_EXERCISE_
Go through the listing beneath and show each line containing the string "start".

· · · · ·

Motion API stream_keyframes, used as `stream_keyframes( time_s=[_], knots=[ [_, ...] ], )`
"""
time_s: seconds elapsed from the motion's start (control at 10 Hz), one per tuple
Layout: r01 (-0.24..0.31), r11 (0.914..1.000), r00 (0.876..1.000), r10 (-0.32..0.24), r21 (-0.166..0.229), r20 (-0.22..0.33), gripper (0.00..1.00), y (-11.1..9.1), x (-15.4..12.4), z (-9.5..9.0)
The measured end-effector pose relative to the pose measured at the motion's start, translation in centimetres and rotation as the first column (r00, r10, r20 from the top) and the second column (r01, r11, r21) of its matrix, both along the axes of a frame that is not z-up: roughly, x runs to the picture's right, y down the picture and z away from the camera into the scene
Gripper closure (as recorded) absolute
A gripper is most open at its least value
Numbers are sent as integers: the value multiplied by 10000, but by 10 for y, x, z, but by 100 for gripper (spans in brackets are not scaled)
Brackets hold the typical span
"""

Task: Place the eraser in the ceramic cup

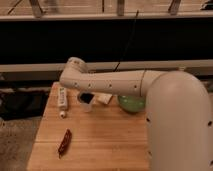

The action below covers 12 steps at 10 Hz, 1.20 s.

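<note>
Not done yet, I'd say. The ceramic cup (86,99) shows only a dark inside. The pale block I take for the eraser (104,98) lies on the wooden table (100,145) between cup and green bowl (131,104), long axis roughly left-right. The gripper's hidden behind the arm (115,82), closed; can't tell if it's gripping anything.

- A light wooden table (100,145) of joined planks is seen in the foreground.
- A speckled grey floor (15,142) is seen to its left.
- Behind it, a dark wall (50,42) is crossed by 2 pale horizontal rails (30,66), possibly metal.
- The scene is dimly and warmly lit.
</note>
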<state>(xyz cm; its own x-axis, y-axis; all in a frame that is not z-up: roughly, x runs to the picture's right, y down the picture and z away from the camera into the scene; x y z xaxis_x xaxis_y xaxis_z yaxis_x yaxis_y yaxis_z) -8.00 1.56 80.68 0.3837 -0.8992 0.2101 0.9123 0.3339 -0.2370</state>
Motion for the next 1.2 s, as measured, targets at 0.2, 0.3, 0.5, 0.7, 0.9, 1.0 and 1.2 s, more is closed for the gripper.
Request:
stream_keyframes(
  time_s=[0.2,0.3,0.5,0.7,0.9,1.0,1.2],
  knots=[
    [22,10000,10000,-22,21,18,87,-1,0,0],
    [29,10000,10000,-30,32,23,87,-1,0,0],
    [53,10000,10000,-53,57,36,81,-1,-1,1],
    [74,10000,10000,-74,64,48,81,-1,0,2],
    [97,9999,9999,-97,88,59,83,-1,0,2],
    [108,9999,9999,-109,105,67,87,-2,0,3],
    [119,9999,9999,-119,118,72,87,-2,0,4]
  ],
)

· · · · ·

_SOLUTION FOR THIS EXERCISE_
time_s: seconds elapsed from the motion's start (control at 10 Hz), one per tuple
The measured end-effector pose relative to the pose measured at the motion's start, translation in centimetres and rotation as the first column (r00, r10, r20 from the top) and the second column (r01, r11, r21) of its matrix, both along the axes of a frame that is not z-up: roughly, x runs to the picture's right, y down the picture and z away from the camera into the scene

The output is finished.